What to do: Reproduce the listing below exactly, beginning with its first line and ending with the line that holds "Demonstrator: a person"; pictures are not part of the copy.

Given material:
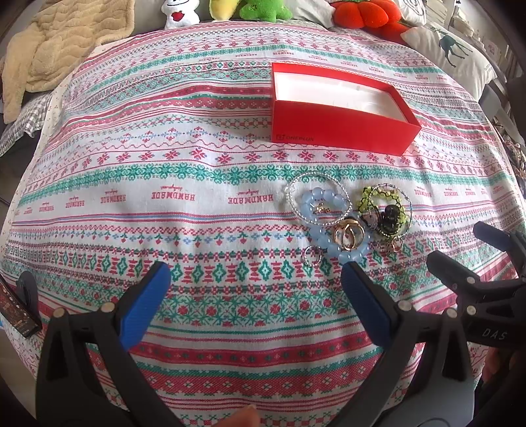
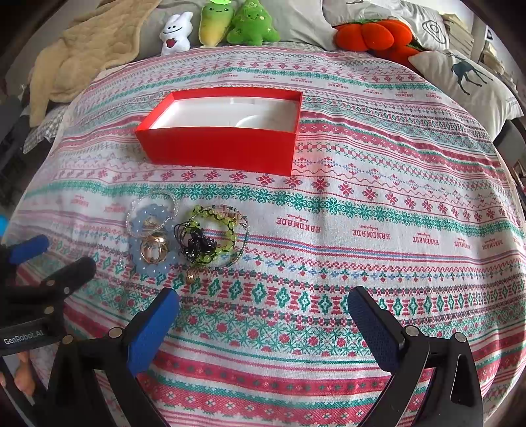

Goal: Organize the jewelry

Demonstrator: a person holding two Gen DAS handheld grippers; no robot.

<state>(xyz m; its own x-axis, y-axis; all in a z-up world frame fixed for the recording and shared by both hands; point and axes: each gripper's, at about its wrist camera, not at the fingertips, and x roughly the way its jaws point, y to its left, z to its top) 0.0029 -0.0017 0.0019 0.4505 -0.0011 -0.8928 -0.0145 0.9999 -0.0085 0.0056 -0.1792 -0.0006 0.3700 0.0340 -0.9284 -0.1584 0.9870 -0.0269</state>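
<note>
Covering the whole table, a patterned cloth (image 1: pixel 164 203) in red, green and white bands, printed with the word HANDMADE. Bunched at the far left edge, a beige blanket (image 1: pixel 49 49); lined along the far side, plush toys (image 2: pixel 213 26) and an orange cushion (image 2: pixel 371 34), with a deer-print pillow (image 2: pixel 466 82) at the far right. Resting on the cloth toward the far side, an open red box (image 2: pixel 223 151) with a bare white lining. Lying nearer than the box and apart from it, a pile of jewelry (image 1: pixel 348 216): pale blue bead bracelets (image 1: pixel 315 203), a green bead strand (image 2: pixel 210 230) tangled with black cord, gold rings (image 1: pixel 350 235) on top. Hanging over the cloth, left gripper (image 1: pixel 256 289) spread fully wide and holding nothing, one blue pad just beside the blue beads. Likewise right gripper (image 2: pixel 263 312), spread wide, nothing held, the jewelry off toward its left finger.
</note>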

Finished exercise:
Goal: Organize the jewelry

Demonstrator: a person holding two Gen DAS handheld grippers; no robot.

There is nothing more to the output.